## WORK TO BE COMPLETED
Please copy, word for word, the line that contains "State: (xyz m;" and every line after it through the end of the records, and nothing more.

[Records excerpted from a collection]

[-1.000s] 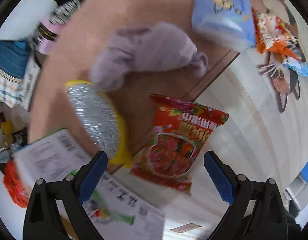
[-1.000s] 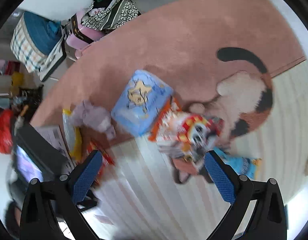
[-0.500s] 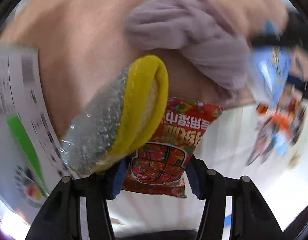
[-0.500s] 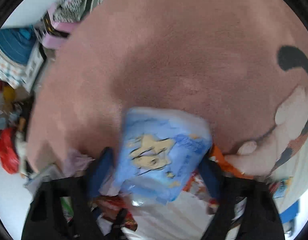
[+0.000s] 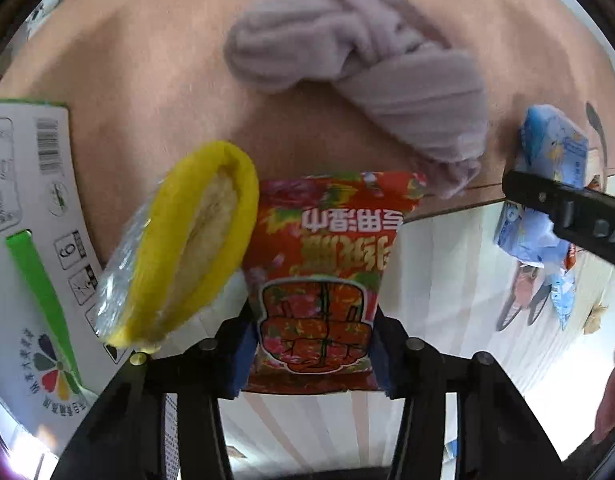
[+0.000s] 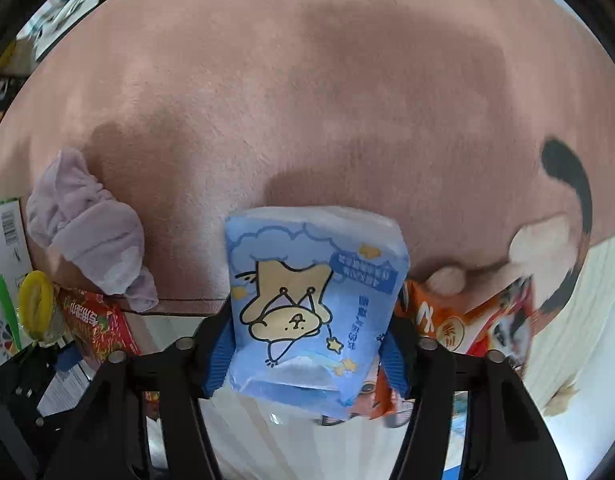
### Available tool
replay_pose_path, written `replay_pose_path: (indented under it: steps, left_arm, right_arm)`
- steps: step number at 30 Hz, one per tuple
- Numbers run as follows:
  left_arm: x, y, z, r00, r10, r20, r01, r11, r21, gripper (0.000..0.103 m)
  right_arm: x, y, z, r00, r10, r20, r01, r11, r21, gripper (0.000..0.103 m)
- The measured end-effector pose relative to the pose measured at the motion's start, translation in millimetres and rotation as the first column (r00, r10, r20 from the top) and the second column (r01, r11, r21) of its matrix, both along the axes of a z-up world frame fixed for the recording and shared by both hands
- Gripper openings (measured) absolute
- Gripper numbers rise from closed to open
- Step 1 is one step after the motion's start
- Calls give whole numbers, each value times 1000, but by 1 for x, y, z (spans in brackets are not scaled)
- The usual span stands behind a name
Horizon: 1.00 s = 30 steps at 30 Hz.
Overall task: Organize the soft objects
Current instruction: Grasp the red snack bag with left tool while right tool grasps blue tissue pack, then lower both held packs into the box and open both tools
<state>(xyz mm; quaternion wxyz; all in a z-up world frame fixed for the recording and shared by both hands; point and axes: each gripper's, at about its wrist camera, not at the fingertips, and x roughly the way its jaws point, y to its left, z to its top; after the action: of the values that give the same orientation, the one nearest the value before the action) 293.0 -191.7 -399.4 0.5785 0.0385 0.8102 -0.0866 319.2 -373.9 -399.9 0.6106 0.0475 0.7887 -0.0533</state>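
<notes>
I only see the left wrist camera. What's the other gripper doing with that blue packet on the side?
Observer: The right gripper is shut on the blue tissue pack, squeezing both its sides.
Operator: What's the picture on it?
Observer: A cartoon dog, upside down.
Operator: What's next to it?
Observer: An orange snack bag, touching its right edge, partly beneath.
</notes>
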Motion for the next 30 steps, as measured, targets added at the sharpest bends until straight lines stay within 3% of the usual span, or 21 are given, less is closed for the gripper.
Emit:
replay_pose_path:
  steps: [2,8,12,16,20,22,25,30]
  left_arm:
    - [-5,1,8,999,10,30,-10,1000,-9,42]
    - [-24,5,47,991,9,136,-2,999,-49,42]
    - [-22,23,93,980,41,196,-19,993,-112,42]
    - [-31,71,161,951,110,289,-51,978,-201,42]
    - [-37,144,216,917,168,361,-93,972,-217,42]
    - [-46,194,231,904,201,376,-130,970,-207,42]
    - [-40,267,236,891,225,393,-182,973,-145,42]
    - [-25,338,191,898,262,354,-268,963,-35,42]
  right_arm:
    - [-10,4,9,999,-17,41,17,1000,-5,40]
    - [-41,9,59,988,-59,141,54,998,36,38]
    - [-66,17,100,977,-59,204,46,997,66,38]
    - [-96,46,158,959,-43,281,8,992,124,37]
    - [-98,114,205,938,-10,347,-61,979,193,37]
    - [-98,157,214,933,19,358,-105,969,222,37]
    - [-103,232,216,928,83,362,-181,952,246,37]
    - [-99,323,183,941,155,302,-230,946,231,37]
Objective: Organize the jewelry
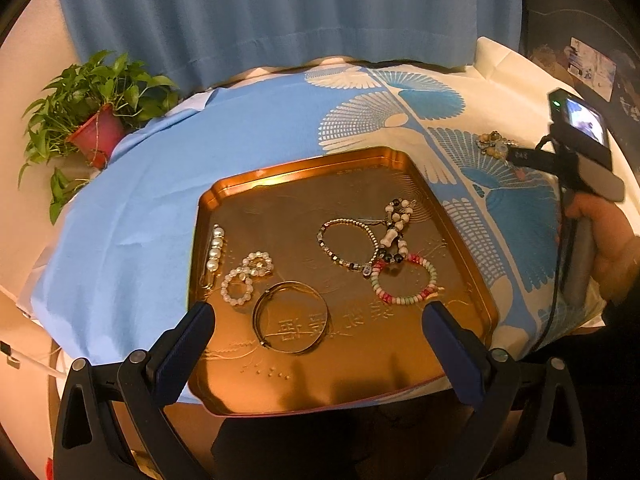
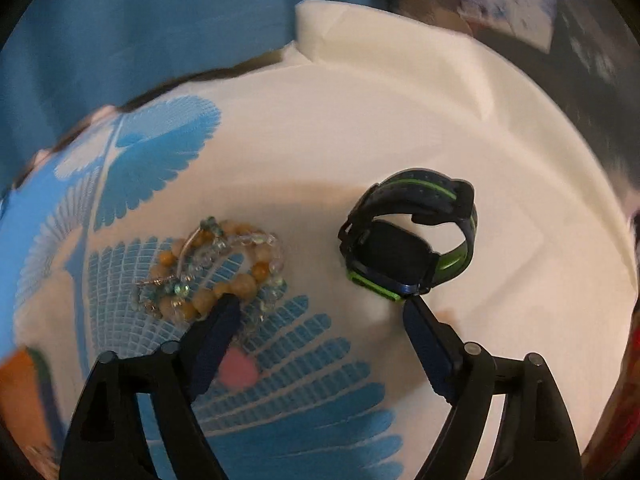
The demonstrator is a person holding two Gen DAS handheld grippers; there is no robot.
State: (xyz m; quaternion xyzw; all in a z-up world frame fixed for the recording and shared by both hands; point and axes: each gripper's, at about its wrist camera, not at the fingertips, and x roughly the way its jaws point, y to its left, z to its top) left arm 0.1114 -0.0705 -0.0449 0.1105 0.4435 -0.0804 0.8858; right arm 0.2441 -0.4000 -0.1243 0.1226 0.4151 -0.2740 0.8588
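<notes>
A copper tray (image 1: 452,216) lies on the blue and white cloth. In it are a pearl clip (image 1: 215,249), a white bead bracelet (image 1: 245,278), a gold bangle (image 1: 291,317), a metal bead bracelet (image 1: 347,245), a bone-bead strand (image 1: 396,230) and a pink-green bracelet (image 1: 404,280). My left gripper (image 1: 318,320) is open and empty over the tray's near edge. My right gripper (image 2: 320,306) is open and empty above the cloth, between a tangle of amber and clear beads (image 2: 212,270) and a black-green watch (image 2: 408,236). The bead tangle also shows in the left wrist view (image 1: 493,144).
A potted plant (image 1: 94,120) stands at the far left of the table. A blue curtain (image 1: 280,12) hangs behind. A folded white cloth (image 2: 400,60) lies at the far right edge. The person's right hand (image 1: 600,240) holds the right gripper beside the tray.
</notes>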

## SOLUTION TO THE PROBLEM
State: (xyz m; quaternion xyzw; all in a z-up world frame fixed for the recording and shared by both hands; point and axes: each gripper's, at about its wrist camera, not at the fingertips, and x roughly the way its jaws point, y to its left, z to its top) left arm 0.1114 -0.0705 -0.0449 0.1105 0.4435 -0.0804 0.8858; right arm 0.2441 -0.4000 -0.1243 0.1226 0.4151 -0.2740 0.8588
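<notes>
A copper tray (image 1: 452,216) lies on the blue and white cloth. In it are a pearl clip (image 1: 215,249), a white bead bracelet (image 1: 245,278), a gold bangle (image 1: 291,317), a metal bead bracelet (image 1: 347,245), a bone-bead strand (image 1: 396,230) and a pink-green bracelet (image 1: 404,280). My left gripper (image 1: 318,320) is open and empty over the tray's near edge. My right gripper (image 2: 320,306) is open and empty above the cloth, between a tangle of amber and clear beads (image 2: 212,270) and a black-green watch (image 2: 408,236). The bead tangle also shows in the left wrist view (image 1: 493,144).
A potted plant (image 1: 94,120) stands at the far left of the table. A blue curtain (image 1: 280,12) hangs behind. A folded white cloth (image 2: 400,60) lies at the far right edge. The person's right hand (image 1: 600,240) holds the right gripper beside the tray.
</notes>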

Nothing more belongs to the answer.